Acetone is very aggressive, why not use lighter fluid? Non-metallic shutter blades don't like any fluids, I once had a shutter that wouldn't work, it turned out that the blades were made of some sort of cardboard or something and moisture made them swell up an so they would not move. Incredibly idiotic!
If you are careful, all is well.
I nowadays tend to take shutters apart partly and clean the parts individually. I once had a shutter in a Rolleicord that opened when cocking. The little lever underneath the cocking ring was gummed up and opened the blades when cocking, were it was supposed to glide out of the way. I would have never figured this out if I hadn't removed the ring from the shutter.
All I'm saying is: take care of these old shutters, they are not built any more and if they are gone, they are gone. Finding a fitting shutter second hand is nigh on impossible.
Enough shutters have died already in the hands of useless "repair people".
What's white gas?
I just bought a I and a III, both train wrecks, but the I had decent bellows. Now the 1 is a nice, foldable pinhole with a shutter and film transport - literally a "jeans pocket pinhole", and the III is up and running with the bellows from the I.

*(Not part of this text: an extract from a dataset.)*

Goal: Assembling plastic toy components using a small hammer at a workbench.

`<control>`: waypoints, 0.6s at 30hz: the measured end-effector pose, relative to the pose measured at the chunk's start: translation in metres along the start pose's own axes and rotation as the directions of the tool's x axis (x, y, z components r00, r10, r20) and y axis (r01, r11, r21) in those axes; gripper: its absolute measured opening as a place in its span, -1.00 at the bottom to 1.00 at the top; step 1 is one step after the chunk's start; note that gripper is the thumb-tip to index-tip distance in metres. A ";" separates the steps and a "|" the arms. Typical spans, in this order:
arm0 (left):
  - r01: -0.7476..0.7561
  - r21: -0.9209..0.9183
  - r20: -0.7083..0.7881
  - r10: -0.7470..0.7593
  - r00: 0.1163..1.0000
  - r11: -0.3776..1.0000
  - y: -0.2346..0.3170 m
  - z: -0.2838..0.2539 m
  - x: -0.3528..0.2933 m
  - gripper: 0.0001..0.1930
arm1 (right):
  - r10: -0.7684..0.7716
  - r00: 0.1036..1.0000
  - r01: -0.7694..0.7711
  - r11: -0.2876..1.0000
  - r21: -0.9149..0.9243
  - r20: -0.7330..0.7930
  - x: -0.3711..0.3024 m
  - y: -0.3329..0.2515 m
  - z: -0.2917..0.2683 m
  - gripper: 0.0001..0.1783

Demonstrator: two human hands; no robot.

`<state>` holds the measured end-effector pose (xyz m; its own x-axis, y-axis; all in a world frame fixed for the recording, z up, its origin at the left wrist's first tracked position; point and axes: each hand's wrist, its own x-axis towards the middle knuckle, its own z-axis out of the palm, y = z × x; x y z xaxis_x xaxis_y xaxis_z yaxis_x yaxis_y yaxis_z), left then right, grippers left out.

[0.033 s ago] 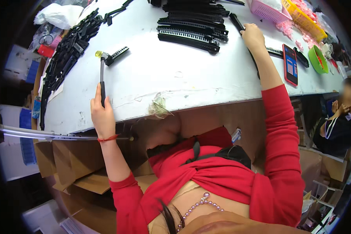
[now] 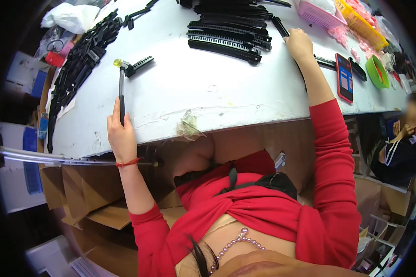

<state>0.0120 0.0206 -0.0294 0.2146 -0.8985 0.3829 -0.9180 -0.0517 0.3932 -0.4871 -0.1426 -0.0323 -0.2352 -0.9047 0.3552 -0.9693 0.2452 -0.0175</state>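
Note:
My left hand [image 2: 121, 131] lies over the black grip of a hammer [image 2: 121, 85], fingers closed around it. The hammer has a metal shaft and a yellow striking face. Beside its head lies a short black slotted piece [image 2: 142, 65]. Farther right, my right hand [image 2: 299, 45] is closed on a long black plastic strip [image 2: 279, 26]; the strip's far end shows past my fingers, and my hand and forearm cover much of the rest. Left of that hand lies a stack of long black slotted strips [image 2: 224, 45].
A long heap of black parts [image 2: 76, 67] lines the table's left side. At right are a red phone [image 2: 344, 78], a green bowl [image 2: 376, 71], a pink basket [image 2: 320, 15] and a yellow tray [image 2: 356, 21]. Cardboard boxes [image 2: 78, 189] stand below; another person [image 2: 400, 143] is at far right.

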 end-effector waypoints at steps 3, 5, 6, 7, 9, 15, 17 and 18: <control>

I found that no chemical in my arsenal (lighter fluid, 99% iso, and white gas) would loosen either lens - even a week of soaking in iso. It took heating them in the oven.
The RF in the III was stuck solid as well - I touched a soldering iron to the metal threaded post and slowly freed it up. Once apart, the green grease cleans right out. I just used a tiny, tiny dab of brake grease to lube things up again.
Thanks for taking the time to post your experiences. I hve an Agfa Isolette III that has the frozen lens and rangefinder, like yours, and since mine is in minty condition with a good bellows, I've been kinda slow doing anything with it. Alll I've done so far is take the lens loose from the front standard. Just so I understand what you did -- you used heat to free up the III's lens, then you flushed it with white gas, correct? I dunno if I want to mess with white gas. I'm thinking that, after freeing things up, I can flush it with naphtha, then lube it and hopefully be done with its maintenance for a couple of decades.
What temperature setting did you set your oven to for this?